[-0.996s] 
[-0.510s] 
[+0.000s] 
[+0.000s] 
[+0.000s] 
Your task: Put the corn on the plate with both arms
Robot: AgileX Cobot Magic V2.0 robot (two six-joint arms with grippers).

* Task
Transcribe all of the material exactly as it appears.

* Task response
[-0.996s] 
[-0.510s] 
[+0.000s] 
[+0.000s] 
[+0.000s] 
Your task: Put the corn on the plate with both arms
Robot: AgileX Cobot Magic V2.0 robot (two six-joint arms with grippers).

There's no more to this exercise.